◆ What is needed:
For any picture in the lines below, please leave it out and copy the rest exactly.
------ Available data ------
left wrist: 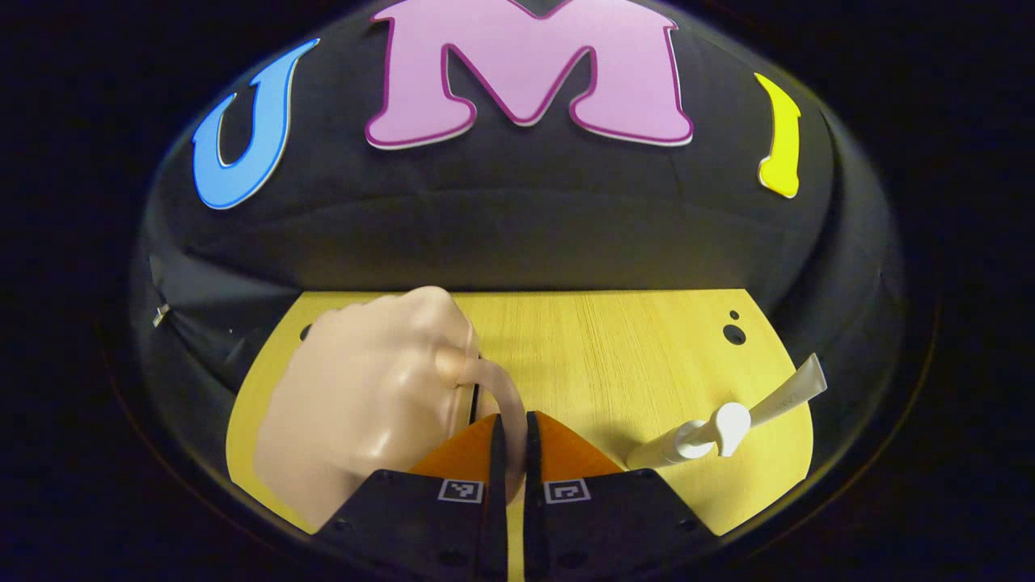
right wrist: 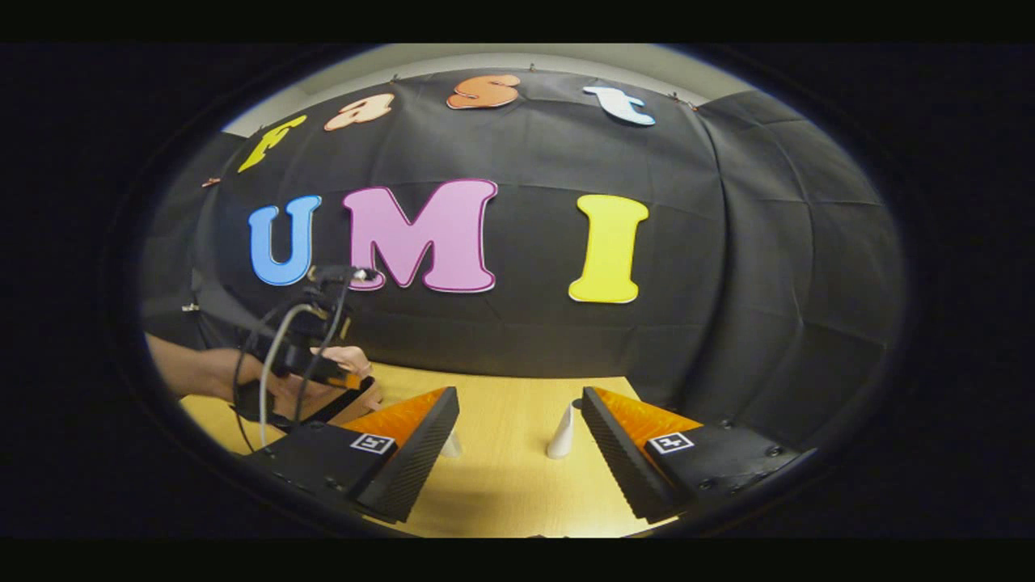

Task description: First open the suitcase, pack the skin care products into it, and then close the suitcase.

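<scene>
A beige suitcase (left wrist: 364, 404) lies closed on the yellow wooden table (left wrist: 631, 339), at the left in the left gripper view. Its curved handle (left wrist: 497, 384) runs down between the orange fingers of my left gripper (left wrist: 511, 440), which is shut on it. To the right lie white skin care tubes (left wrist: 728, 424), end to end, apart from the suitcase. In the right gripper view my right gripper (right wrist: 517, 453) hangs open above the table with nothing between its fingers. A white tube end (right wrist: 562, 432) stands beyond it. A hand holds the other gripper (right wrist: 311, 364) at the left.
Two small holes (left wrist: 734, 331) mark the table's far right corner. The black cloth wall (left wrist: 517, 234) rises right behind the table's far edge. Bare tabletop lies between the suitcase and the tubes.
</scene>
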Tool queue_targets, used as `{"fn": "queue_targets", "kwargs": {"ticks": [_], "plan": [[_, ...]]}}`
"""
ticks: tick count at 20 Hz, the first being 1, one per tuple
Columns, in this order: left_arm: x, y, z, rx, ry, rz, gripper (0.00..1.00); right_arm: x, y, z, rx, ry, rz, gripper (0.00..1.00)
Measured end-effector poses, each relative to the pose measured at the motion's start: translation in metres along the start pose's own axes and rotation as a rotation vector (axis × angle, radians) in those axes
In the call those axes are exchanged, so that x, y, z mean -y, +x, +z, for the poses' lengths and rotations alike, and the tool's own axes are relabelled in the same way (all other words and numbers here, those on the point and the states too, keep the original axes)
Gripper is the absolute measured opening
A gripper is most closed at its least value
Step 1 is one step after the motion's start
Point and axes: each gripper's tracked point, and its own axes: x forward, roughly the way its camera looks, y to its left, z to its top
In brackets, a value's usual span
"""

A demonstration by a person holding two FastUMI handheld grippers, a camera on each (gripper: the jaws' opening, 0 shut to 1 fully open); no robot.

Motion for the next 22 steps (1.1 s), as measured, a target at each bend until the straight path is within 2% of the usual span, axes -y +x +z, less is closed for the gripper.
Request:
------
◆ Solution for this problem:
left wrist: 
right wrist: 

Task description: First open the suitcase, pack the skin care products into it, and then close the suitcase.

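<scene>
A beige suitcase (left wrist: 364, 404) lies closed on the yellow wooden table (left wrist: 631, 339), at the left in the left gripper view. Its curved handle (left wrist: 497, 384) runs down between the orange fingers of my left gripper (left wrist: 511, 440), which is shut on it. To the right lie white skin care tubes (left wrist: 728, 424), end to end, apart from the suitcase. In the right gripper view my right gripper (right wrist: 517, 453) hangs open above the table with nothing between its fingers. A white tube end (right wrist: 562, 432) stands beyond it. A hand holds the other gripper (right wrist: 311, 364) at the left.
Two small holes (left wrist: 734, 331) mark the table's far right corner. The black cloth wall (left wrist: 517, 234) rises right behind the table's far edge. Bare tabletop lies between the suitcase and the tubes.
</scene>
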Tool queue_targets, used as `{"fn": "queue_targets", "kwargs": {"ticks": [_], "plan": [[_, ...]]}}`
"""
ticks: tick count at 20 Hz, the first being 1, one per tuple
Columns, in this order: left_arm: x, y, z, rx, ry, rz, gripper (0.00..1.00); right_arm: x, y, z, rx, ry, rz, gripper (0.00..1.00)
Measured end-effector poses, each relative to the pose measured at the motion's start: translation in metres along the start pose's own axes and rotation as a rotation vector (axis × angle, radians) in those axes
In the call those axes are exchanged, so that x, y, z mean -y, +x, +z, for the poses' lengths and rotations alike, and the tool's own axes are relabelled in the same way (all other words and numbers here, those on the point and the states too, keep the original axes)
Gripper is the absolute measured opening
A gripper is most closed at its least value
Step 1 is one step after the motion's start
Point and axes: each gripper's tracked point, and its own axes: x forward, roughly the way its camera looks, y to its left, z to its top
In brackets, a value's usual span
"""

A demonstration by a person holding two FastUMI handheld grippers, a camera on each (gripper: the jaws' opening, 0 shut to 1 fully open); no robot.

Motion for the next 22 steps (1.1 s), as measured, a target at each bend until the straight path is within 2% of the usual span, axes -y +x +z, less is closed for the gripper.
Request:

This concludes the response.